**WORK TASK:**
Which lines of the records contain the word "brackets"? Copy each one.

**DATA TO EXAMINE:**
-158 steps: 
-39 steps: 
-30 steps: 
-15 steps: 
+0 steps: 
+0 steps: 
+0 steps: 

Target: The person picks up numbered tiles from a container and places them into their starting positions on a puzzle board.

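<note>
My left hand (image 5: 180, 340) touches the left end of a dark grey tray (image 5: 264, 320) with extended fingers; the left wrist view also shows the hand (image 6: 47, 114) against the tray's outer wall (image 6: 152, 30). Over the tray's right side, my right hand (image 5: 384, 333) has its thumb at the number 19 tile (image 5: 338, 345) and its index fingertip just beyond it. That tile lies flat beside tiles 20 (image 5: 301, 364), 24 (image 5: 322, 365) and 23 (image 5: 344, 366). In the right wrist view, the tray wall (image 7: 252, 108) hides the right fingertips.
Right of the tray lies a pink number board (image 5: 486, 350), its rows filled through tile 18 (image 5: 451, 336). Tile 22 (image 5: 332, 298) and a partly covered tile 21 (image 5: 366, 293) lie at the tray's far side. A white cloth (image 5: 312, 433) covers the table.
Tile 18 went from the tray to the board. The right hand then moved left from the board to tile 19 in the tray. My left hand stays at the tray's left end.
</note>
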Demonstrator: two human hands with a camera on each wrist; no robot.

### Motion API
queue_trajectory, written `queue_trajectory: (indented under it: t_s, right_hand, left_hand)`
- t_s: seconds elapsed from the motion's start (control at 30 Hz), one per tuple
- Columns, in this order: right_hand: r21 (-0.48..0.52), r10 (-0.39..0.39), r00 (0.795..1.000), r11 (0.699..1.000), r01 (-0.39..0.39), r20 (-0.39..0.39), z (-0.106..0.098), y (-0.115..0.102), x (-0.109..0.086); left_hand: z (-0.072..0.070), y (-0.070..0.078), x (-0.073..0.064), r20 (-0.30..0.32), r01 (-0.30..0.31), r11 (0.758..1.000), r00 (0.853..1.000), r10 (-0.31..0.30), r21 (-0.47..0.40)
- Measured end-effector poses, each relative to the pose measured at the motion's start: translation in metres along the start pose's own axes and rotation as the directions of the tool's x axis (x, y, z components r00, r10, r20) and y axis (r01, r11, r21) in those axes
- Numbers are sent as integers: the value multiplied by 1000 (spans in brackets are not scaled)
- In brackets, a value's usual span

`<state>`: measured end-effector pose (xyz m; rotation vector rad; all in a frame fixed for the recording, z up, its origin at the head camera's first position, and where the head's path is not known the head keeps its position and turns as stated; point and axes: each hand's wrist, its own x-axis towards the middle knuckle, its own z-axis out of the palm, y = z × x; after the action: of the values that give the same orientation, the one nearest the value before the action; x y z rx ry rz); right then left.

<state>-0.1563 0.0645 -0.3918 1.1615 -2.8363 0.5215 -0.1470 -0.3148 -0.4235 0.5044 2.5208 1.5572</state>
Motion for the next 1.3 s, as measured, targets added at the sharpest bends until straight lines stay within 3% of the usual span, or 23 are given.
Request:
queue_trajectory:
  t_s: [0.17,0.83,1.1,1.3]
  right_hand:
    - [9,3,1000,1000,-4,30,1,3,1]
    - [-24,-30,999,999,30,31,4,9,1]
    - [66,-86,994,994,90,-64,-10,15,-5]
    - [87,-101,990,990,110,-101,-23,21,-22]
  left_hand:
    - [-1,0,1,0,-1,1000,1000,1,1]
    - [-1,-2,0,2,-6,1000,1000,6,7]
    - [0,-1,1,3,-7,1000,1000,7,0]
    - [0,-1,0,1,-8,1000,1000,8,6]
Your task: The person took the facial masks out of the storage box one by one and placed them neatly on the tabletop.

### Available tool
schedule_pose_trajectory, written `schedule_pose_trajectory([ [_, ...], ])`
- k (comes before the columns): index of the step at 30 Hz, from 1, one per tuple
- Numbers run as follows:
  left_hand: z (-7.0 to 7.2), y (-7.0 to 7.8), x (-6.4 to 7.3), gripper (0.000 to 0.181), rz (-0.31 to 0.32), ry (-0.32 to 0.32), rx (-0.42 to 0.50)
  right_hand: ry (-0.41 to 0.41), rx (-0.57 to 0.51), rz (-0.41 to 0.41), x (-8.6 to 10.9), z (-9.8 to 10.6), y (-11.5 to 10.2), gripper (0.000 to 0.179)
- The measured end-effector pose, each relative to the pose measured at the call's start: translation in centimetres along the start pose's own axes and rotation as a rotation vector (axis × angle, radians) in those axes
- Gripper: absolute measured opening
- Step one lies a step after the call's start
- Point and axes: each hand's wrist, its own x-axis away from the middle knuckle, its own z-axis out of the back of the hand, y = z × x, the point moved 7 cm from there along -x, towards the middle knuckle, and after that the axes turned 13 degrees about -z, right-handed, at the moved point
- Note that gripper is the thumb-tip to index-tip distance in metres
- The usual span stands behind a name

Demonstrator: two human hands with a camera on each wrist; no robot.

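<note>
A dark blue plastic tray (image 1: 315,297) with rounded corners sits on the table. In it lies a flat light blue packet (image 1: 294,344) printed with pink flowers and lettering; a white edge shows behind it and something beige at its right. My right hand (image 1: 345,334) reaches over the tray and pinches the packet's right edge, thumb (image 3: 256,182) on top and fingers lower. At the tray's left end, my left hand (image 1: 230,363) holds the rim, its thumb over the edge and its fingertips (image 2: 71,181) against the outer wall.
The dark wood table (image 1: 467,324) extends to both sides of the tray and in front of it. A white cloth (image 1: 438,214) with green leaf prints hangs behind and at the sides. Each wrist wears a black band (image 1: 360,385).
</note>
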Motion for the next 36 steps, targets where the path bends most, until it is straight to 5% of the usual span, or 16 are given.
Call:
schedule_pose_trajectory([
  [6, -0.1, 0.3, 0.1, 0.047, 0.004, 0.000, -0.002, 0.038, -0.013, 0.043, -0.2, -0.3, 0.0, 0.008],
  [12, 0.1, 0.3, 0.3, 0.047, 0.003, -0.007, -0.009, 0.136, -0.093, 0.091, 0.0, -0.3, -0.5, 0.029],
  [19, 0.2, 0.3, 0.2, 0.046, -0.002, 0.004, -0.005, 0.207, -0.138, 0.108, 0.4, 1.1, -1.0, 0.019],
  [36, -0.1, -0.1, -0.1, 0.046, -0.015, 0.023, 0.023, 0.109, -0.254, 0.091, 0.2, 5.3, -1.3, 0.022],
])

**WRITTEN ANSWER:**
- Numbers are sent as integers: the value multiplied by 1000 (spans in brackets are not scaled)
- In brackets, a value's usual span

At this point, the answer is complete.